Directions :: Filter the records below, keeping only lines with the string "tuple".

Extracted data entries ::
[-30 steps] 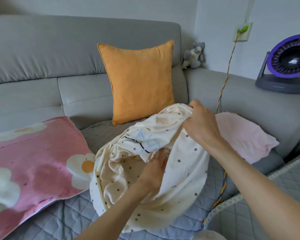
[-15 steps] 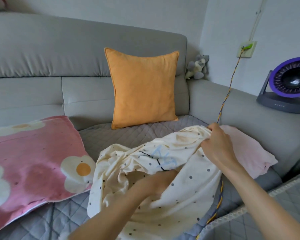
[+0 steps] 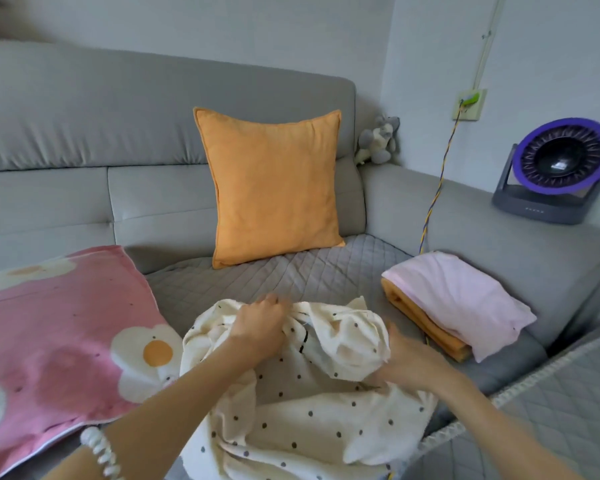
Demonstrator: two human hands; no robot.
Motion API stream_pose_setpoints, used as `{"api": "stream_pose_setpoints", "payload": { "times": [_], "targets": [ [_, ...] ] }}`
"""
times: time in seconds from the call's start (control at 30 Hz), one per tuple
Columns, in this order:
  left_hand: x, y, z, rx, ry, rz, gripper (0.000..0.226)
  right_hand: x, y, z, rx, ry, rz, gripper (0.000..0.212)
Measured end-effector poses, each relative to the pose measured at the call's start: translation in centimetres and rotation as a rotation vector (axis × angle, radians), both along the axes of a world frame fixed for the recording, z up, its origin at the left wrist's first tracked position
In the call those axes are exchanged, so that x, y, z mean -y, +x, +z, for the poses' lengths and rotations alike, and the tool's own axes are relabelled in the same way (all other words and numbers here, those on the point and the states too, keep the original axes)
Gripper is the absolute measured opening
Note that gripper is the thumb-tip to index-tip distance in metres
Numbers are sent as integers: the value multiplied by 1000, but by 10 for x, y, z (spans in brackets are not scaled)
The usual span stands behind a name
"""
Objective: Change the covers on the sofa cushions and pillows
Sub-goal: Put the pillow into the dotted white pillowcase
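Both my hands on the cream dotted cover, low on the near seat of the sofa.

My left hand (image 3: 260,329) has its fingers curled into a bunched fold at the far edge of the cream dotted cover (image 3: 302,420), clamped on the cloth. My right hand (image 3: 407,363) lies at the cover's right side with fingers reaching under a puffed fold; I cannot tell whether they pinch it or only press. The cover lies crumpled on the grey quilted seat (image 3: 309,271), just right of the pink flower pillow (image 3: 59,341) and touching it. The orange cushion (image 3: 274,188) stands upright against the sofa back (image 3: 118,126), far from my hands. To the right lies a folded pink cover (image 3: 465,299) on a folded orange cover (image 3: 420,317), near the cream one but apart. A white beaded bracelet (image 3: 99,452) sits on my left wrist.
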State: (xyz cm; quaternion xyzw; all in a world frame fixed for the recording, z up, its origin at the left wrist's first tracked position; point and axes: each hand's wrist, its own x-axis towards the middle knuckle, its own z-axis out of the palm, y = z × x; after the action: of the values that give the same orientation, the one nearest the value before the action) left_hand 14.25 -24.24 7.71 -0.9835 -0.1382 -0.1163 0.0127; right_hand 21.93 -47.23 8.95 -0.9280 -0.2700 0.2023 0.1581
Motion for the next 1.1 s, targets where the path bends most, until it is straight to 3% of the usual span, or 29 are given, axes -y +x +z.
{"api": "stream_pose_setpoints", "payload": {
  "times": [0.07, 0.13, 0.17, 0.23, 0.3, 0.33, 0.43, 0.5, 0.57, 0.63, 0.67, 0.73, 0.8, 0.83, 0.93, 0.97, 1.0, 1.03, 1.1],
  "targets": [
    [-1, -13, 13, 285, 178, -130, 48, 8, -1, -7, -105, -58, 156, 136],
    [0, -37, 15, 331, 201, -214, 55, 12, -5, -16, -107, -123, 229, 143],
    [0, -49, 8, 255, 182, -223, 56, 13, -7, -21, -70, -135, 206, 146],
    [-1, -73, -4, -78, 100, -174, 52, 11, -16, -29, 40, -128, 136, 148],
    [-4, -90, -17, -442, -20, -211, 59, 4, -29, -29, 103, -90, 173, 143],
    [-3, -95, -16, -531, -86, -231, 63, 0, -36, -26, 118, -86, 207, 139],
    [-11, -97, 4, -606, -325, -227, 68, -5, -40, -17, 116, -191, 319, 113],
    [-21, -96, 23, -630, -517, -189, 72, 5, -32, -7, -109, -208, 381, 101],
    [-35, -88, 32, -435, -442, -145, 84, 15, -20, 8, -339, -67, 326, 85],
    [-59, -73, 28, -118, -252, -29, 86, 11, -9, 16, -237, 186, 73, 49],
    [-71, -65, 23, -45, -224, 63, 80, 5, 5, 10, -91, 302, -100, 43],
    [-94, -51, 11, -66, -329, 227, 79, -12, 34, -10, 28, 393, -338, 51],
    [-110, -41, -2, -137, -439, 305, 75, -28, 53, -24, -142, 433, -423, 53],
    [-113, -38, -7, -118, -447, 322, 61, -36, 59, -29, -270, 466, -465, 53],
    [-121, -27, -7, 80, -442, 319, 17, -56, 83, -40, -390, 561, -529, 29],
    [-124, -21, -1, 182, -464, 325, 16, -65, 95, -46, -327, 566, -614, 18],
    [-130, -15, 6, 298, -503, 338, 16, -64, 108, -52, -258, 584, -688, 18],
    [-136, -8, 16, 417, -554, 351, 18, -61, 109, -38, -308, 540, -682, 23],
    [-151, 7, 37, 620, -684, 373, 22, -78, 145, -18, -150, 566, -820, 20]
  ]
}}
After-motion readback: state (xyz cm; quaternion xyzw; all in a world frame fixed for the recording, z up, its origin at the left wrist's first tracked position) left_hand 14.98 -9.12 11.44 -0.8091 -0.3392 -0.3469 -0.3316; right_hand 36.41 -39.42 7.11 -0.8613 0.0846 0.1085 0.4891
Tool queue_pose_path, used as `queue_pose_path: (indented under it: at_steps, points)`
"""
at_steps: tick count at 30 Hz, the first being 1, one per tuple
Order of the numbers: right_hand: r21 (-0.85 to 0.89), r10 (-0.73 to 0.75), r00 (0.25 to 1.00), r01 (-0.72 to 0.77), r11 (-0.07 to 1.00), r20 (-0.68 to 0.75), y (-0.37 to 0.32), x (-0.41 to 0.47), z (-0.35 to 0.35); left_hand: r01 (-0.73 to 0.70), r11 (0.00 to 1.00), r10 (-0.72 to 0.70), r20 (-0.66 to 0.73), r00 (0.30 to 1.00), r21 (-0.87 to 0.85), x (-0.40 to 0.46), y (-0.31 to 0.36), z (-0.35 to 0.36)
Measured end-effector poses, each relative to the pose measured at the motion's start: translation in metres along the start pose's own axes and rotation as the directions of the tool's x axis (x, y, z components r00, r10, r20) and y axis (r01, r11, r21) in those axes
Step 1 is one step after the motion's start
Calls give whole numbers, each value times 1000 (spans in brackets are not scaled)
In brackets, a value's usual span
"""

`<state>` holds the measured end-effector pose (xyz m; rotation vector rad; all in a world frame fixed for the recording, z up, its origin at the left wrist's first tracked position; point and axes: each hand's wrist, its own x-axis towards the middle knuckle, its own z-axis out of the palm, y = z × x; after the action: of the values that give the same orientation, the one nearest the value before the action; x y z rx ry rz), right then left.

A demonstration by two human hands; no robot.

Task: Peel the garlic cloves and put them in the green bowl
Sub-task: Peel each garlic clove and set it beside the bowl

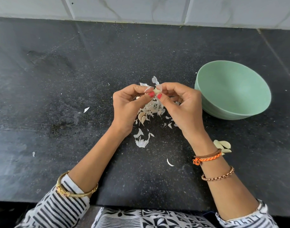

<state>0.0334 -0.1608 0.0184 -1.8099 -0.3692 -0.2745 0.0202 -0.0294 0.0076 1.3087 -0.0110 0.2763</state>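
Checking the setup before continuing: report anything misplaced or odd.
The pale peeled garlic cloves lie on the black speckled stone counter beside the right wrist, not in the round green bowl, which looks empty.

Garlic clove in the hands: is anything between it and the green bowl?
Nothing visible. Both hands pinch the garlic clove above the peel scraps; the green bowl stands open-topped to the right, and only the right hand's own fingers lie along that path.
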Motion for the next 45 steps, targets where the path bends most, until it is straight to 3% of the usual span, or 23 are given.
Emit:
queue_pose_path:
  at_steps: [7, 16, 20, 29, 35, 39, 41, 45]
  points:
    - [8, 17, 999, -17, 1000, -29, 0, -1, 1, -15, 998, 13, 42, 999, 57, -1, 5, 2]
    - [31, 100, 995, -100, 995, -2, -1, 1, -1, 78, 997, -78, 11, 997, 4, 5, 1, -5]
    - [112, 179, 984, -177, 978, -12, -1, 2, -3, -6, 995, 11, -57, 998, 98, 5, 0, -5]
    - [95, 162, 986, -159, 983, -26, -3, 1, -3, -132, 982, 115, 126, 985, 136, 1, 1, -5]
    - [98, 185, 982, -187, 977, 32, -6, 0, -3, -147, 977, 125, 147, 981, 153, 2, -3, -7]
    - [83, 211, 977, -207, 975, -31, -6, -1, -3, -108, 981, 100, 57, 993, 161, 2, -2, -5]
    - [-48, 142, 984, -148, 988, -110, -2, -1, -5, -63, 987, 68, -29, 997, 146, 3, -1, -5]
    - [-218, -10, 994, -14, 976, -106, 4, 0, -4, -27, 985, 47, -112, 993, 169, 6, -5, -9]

Result of the task ::
times: time in seconds from the call's start (control at 30 Hz), one per tuple
at_steps: tick count at 30 Hz, the first being 1, one per tuple

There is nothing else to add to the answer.